Goal of the exercise:
Nothing belongs in the answer except the lines of the material that include "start".
***** Input data *****
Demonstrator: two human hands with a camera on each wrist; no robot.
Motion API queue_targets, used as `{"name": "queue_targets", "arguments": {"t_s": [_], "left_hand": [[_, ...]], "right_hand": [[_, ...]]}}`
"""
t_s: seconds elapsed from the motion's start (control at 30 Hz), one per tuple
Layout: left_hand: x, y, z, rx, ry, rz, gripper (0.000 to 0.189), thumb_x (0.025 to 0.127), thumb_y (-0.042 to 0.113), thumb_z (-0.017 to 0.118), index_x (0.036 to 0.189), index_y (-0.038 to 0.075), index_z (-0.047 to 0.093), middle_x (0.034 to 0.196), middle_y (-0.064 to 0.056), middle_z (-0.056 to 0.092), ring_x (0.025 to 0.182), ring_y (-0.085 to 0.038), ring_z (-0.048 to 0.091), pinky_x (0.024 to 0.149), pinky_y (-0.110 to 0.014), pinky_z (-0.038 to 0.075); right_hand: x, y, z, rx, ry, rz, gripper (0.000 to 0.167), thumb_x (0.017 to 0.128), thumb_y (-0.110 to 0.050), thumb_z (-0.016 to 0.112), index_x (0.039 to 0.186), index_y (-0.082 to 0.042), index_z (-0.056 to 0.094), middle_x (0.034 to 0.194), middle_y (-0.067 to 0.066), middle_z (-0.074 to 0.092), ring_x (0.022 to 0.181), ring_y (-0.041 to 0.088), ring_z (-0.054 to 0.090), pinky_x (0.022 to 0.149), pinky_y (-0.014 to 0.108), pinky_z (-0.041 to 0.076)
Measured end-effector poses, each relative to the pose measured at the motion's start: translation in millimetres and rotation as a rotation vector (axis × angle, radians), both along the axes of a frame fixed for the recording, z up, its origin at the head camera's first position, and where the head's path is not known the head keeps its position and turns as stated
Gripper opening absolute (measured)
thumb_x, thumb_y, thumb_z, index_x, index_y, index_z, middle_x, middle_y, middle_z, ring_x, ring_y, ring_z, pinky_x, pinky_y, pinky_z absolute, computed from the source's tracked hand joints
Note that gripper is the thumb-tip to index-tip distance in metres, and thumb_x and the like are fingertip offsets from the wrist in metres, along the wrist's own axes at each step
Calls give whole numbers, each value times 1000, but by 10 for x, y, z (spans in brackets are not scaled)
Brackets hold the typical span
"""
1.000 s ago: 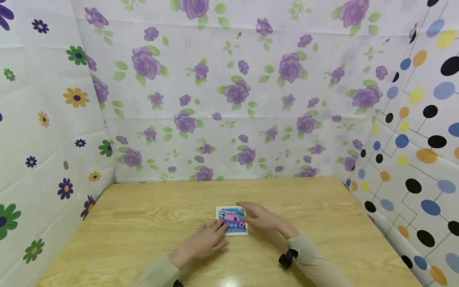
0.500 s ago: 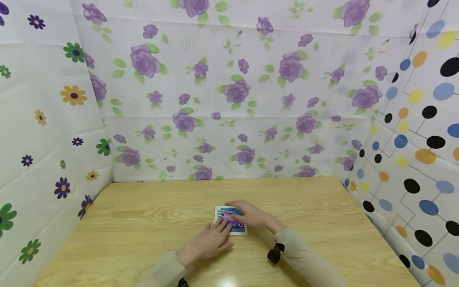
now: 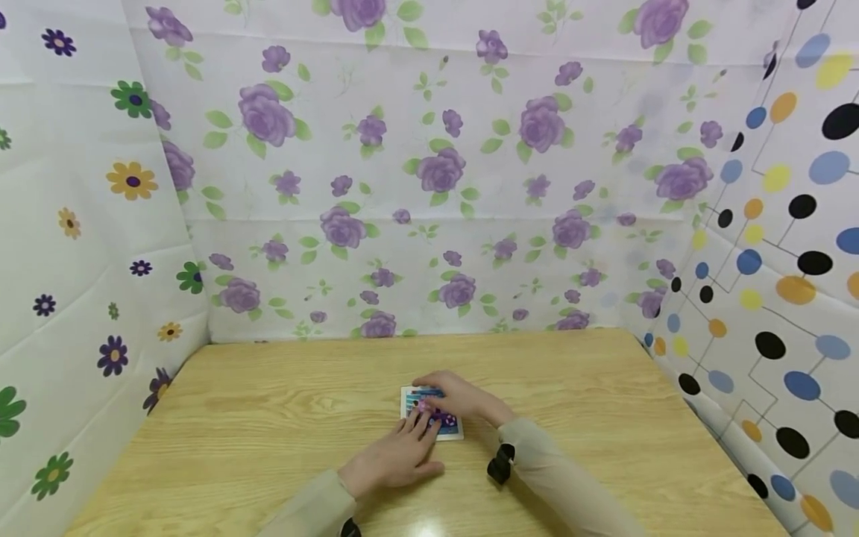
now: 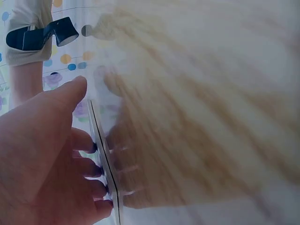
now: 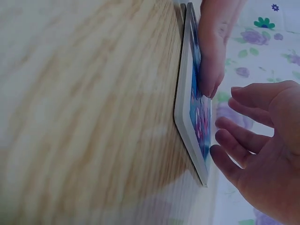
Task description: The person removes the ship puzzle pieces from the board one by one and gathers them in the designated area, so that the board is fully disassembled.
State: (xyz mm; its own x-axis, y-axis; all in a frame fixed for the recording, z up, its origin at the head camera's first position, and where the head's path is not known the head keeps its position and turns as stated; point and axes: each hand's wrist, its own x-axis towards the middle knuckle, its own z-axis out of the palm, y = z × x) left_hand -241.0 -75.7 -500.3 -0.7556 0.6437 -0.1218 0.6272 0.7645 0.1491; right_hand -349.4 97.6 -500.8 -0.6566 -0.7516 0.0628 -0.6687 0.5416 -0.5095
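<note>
A flat square picture board [image 3: 454, 428] with a white border and a blue and purple cartoon print lies on the table. My left hand [image 3: 399, 456] rests its spread fingertips on the board's near left part, the thumb pointing right, off the board. My right hand [image 3: 458, 395] is over the far right part, with its fingers loosely bent. In the right wrist view, that hand's fingers [image 5: 229, 161] hover just off the printed face of the board [image 5: 185, 101]. In the left wrist view, the board shows edge-on [image 4: 105, 161] beneath the left fingertips. Both hands hide much of the print.
The wood-grain table [image 3: 268, 395] reaches back to a white cloth with purple roses [image 3: 439, 171]. A flowered cloth [image 3: 80, 261] hangs on the left, a dotted one [image 3: 798, 298] on the right. A black strap device [image 3: 499, 464] sits on the right wrist.
My right hand has moved left over the board, covering more of the print. My left hand has shifted slightly right, its fingers still on the board. The board stays in place.
</note>
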Motion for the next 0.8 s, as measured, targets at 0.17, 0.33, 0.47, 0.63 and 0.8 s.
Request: {"name": "queue_targets", "arguments": {"t_s": [0.17, 0.33, 0.47, 0.63, 0.8], "left_hand": [[-8, 15, 5, -17, -41, 21, 81, 96, 62, 39, 152, 5, 27, 160, -21, 17, 149, -38, 13, 117, -53, 25], [-6, 11, 14, -17, -51, 20, 83, 95, 62, 41, 152, 3, 27, 160, -21, 16, 149, -39, 12, 117, -53, 23], [-5, 5, 17, -3, -85, 15, 85, 95, 61, 42, 153, 2, 23, 160, -22, 12, 149, -39, 7, 119, -52, 20], [-9, -15, 31, 19, -119, -3, 87, 95, 60, 46, 153, 0, 22, 160, -25, 10, 149, -40, 4, 119, -51, 19], [-15, -34, 27, 19, -128, -22, 88, 94, 59, 49, 152, -1, 23, 159, -26, 12, 149, -41, 5, 119, -50, 21]], "right_hand": [[-36, -22, -9, 19, 30, 3, 37, 100, -14, 53, 136, -7, 55, 128, 8, 62, 118, 22, 57, 100, 40, 47], [-68, -61, -13, 33, 47, 13, 34, 99, -13, 54, 133, -8, 58, 124, 6, 65, 115, 21, 59, 97, 37, 48], [-67, -97, -5, 56, 33, -14, 34, 99, -14, 54, 132, -11, 58, 122, 3, 64, 113, 19, 58, 95, 35, 49], [-49, -141, 27, 52, 20, -26, 29, 98, -10, 55, 126, -10, 63, 118, 5, 64, 109, 19, 57, 92, 34, 48], [-49, -185, 26, 51, 21, -24, 27, 97, -9, 55, 121, -9, 66, 114, 7, 62, 102, 17, 56, 88, 32, 48]]}}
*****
Task answer:
t_s: seconds elapsed from the motion's start (control at 30 Hz), one per tuple
Measured end-effector poses, each relative to the pose measured at the motion's start: translation in millimetres and rotation as a rotation vector (axis × angle, radians), both along the axes of a frame fixed for the recording, z up, its origin at the head camera's first position, and where the head's path is not known the head keeps its position and turns as stated

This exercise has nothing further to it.